What you have to do
Write out every entry, unchanged. Skip any picture.

Data excerpts
- Opening Delimiter -
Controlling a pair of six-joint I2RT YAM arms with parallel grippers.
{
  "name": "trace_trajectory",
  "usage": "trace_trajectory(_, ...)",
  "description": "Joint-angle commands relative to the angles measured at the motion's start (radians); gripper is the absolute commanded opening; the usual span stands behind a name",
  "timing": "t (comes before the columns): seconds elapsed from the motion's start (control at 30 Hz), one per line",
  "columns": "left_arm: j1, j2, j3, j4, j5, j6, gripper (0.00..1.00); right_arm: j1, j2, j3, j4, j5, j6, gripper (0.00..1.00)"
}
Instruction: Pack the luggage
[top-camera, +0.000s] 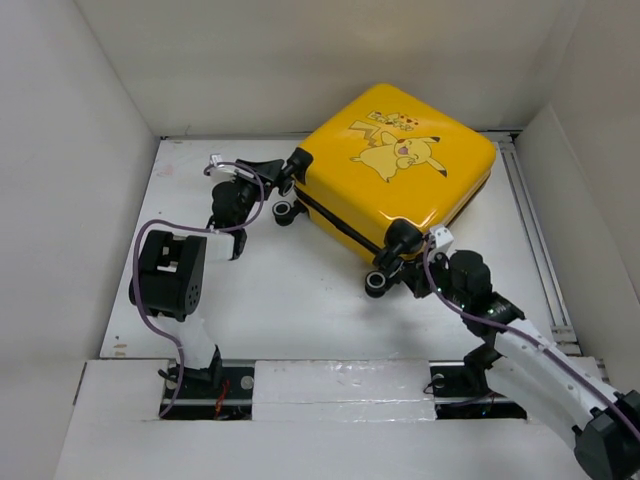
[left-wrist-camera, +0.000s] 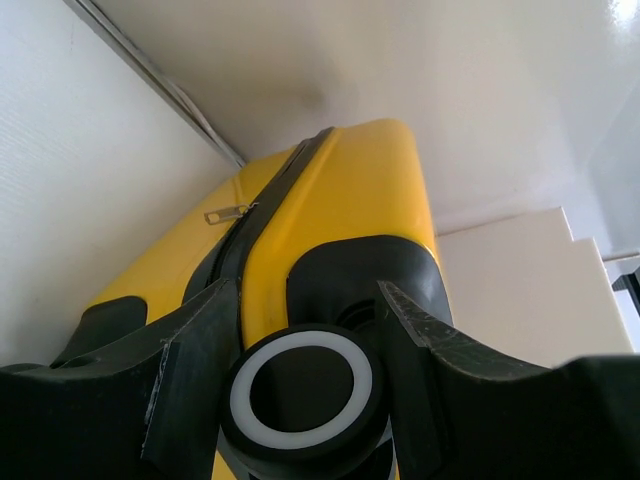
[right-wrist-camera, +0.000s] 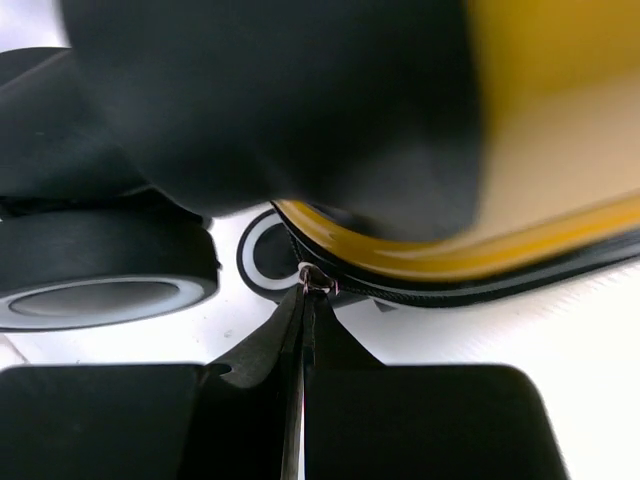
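The luggage (top-camera: 400, 170) lies flat on the desk (top-camera: 300, 300) in the far right area. Its shell is shut, the printed face is up, and it sits at an angle so that the wheeled end faces the arms. The left gripper (left-wrist-camera: 305, 300) is at the left corner of that end. Its fingers (left-wrist-camera: 190, 350) are spread wide, one on each side of the left caster wheel (left-wrist-camera: 300, 395); whether they touch the wheel cannot be determined. The right gripper (right-wrist-camera: 305, 300) is at the near corner, low against the desk. Its fingers (right-wrist-camera: 260, 350) are pressed together, with the tips pinching the metal zipper pull (right-wrist-camera: 316, 284) on the black zipper band (right-wrist-camera: 480, 285) beneath the yellow shell. The near caster wheel (right-wrist-camera: 100, 275) stands just beside these fingers.
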Motion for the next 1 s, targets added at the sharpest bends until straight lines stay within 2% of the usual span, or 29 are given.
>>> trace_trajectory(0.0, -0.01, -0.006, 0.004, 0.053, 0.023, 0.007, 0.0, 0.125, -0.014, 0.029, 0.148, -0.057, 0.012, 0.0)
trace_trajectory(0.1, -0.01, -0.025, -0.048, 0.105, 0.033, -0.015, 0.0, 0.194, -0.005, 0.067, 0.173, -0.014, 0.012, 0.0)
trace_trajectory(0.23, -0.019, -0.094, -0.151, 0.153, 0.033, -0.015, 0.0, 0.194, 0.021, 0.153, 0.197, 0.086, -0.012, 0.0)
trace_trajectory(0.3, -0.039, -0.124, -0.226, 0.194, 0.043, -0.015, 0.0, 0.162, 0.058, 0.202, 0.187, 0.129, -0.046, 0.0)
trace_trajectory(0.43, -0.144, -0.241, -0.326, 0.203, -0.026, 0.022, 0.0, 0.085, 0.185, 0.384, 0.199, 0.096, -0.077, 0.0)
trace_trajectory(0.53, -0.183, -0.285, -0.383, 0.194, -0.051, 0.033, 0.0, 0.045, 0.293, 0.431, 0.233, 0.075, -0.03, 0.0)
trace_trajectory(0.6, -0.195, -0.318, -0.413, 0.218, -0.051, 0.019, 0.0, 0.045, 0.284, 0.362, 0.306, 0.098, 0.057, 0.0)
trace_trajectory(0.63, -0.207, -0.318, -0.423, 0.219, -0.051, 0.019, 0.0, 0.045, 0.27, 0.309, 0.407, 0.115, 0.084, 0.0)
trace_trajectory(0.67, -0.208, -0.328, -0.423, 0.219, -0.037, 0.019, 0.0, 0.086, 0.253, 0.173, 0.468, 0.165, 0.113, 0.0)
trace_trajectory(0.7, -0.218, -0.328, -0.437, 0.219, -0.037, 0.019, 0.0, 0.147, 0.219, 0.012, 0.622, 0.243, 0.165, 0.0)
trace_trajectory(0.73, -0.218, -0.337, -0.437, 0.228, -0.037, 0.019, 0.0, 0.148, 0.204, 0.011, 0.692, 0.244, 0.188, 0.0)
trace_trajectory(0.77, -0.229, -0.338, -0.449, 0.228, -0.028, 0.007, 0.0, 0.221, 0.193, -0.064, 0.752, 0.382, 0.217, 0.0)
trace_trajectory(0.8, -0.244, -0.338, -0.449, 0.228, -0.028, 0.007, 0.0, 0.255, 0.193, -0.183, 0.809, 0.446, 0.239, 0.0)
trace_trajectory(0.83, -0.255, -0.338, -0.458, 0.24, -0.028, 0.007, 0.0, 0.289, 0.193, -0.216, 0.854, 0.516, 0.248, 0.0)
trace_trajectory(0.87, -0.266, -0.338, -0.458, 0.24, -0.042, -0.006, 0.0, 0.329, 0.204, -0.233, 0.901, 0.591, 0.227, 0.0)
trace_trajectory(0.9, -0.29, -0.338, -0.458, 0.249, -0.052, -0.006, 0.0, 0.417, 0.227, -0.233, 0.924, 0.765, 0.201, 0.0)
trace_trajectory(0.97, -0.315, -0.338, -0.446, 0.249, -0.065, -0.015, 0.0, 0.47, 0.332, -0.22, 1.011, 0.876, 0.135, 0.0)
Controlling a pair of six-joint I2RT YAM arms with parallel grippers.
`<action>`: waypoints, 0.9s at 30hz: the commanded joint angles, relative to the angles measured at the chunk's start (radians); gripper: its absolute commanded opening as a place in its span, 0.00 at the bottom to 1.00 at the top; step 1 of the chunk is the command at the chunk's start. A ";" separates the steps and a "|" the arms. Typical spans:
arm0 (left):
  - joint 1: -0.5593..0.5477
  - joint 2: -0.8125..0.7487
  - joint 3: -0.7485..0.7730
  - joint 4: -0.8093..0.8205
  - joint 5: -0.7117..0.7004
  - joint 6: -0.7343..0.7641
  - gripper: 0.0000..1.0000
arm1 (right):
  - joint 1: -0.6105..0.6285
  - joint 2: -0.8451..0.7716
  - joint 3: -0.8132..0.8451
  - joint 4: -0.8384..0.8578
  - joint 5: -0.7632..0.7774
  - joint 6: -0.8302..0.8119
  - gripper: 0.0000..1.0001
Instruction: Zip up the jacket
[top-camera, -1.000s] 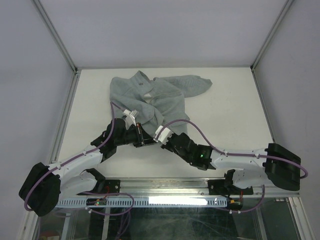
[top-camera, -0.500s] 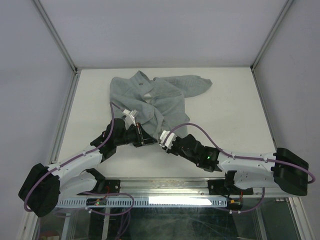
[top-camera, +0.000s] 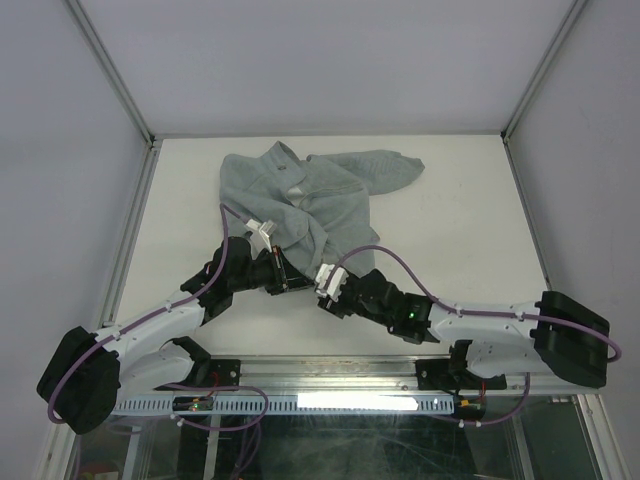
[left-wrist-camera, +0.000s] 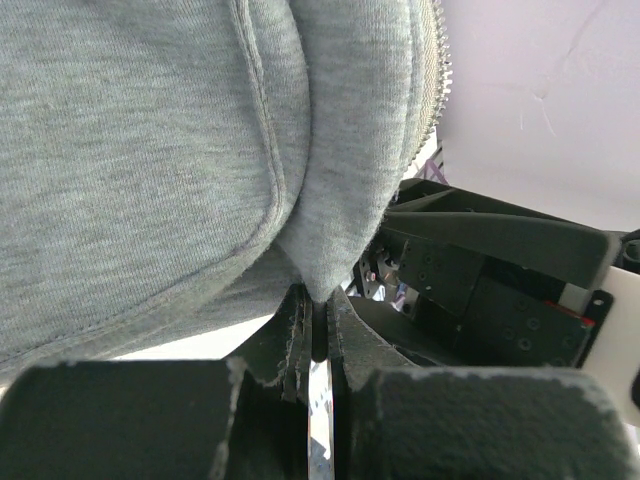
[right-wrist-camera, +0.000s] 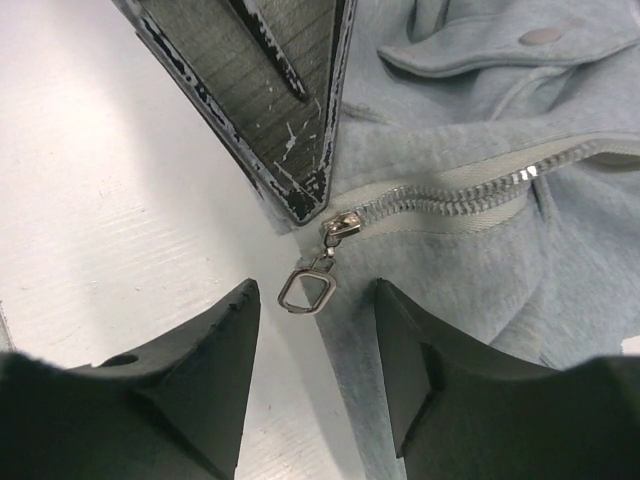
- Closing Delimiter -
Response below
Controlling a pair of six-joint I2RT YAM arms with parallel grippers.
{
  "name": "trace_trajectory",
  "usage": "trace_trajectory(_, ...)",
  "description": "Joint-angle commands relative to the angles measured at the motion's start (radians); gripper is the absolute commanded opening; the usual span stands behind a name",
  "timing": "t (comes before the columns): seconds elapsed from the motion's start (control at 30 Hz), one per line",
  "columns": "left_arm: j1, j2, j3, j4, j5, j6, gripper (0.00..1.00); right_arm: j1, j2, j3, j4, j5, j6, gripper (0.00..1.00)"
}
Instruction: Pack the luggage
[top-camera, +0.000s] 
[left-wrist-camera, +0.000s] 
[right-wrist-camera, +0.000s] 
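The luggage (top-camera: 400, 170) lies flat on the desk (top-camera: 300, 300) in the far right area. Its shell is shut, the printed face is up, and it sits at an angle so that the wheeled end faces the arms. The left gripper (left-wrist-camera: 305, 300) is at the left corner of that end. Its fingers (left-wrist-camera: 190, 350) are spread wide, one on each side of the left caster wheel (left-wrist-camera: 300, 395); whether they touch the wheel cannot be determined. The right gripper (right-wrist-camera: 305, 300) is at the near corner, low against the desk. Its fingers (right-wrist-camera: 260, 350) are pressed together, with the tips pinching the metal zipper pull (right-wrist-camera: 316, 284) on the black zipper band (right-wrist-camera: 480, 285) beneath the yellow shell. The near caster wheel (right-wrist-camera: 100, 275) stands just beside these fingers.
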Motion for the next 1 s, targets added at the sharpest bends until straight lines stay within 2% of the usual span, or 29 are given.
>>> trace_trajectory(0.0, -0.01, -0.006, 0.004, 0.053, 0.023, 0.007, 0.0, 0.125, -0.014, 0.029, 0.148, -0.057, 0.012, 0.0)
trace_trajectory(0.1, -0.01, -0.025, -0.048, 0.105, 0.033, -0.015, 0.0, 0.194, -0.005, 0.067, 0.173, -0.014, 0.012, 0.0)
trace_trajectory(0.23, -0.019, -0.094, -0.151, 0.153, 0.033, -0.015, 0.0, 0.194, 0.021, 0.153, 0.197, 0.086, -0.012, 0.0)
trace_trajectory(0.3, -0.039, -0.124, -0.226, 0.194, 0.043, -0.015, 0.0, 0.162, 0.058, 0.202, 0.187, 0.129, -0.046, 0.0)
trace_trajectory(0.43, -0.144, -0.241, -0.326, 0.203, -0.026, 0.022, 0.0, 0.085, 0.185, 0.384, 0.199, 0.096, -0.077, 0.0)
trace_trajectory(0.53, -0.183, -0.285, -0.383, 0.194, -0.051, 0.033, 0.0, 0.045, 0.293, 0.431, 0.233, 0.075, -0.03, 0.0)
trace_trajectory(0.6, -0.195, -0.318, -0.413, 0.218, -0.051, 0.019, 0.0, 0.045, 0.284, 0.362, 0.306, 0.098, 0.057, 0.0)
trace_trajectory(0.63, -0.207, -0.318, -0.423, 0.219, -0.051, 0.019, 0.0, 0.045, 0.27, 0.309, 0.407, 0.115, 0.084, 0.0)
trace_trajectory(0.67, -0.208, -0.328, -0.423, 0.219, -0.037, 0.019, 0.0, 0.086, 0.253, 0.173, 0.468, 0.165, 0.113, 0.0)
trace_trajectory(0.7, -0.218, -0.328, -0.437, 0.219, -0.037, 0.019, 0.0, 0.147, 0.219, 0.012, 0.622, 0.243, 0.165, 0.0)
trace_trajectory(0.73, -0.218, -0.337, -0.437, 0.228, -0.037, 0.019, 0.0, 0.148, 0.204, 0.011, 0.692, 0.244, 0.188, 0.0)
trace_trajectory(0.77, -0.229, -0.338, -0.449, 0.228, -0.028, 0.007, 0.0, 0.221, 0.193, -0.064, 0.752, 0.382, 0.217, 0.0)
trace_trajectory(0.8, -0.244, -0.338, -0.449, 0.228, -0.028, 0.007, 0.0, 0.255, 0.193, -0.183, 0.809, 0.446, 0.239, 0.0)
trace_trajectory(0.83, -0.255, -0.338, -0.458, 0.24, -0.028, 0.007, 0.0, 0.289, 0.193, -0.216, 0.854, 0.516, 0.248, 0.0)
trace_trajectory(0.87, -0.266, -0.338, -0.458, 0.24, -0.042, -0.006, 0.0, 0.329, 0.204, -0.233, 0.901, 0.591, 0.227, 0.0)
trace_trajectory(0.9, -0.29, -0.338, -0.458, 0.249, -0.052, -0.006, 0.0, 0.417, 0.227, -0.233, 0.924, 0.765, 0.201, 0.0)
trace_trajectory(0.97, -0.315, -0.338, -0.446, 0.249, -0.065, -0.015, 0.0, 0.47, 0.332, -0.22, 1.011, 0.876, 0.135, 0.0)
Controlling a pair of six-joint I2RT YAM arms with parallel grippers.
`<action>`: waypoints, 0.9s at 30hz: the commanded joint angles, relative to the angles measured at the chunk's start (radians); gripper: its absolute commanded opening as a place in its span, 0.00 at the bottom to 1.00 at the top; step 1 of the chunk is the command at the chunk's start. A ";" separates the steps and a "|" the arms. Typical spans:
arm0 (left):
  - joint 1: -0.5593..0.5477
  - joint 2: -0.8125..0.7487
  - joint 3: -0.7485..0.7730
  - joint 4: -0.8093..0.8205
  - joint 5: -0.7117..0.7004
  - joint 6: -0.7343..0.7641
  - gripper: 0.0000..1.0000
arm1 (right):
  - joint 1: -0.6105..0.6285
  - joint 2: -0.8451..0.7716
  - joint 3: -0.8132..0.8451
  - joint 4: -0.8384..0.8578
  - joint 5: -0.7632..0.7774
  - joint 6: -0.8302..0.8119
  - gripper: 0.0000..1.0001
Instruction: Zip up the jacket
[top-camera, -1.000s] 
[top-camera, -0.500s] 
[top-camera, +0.000s] 
[left-wrist-camera, +0.000s] 
[right-wrist-camera, +0.000s] 

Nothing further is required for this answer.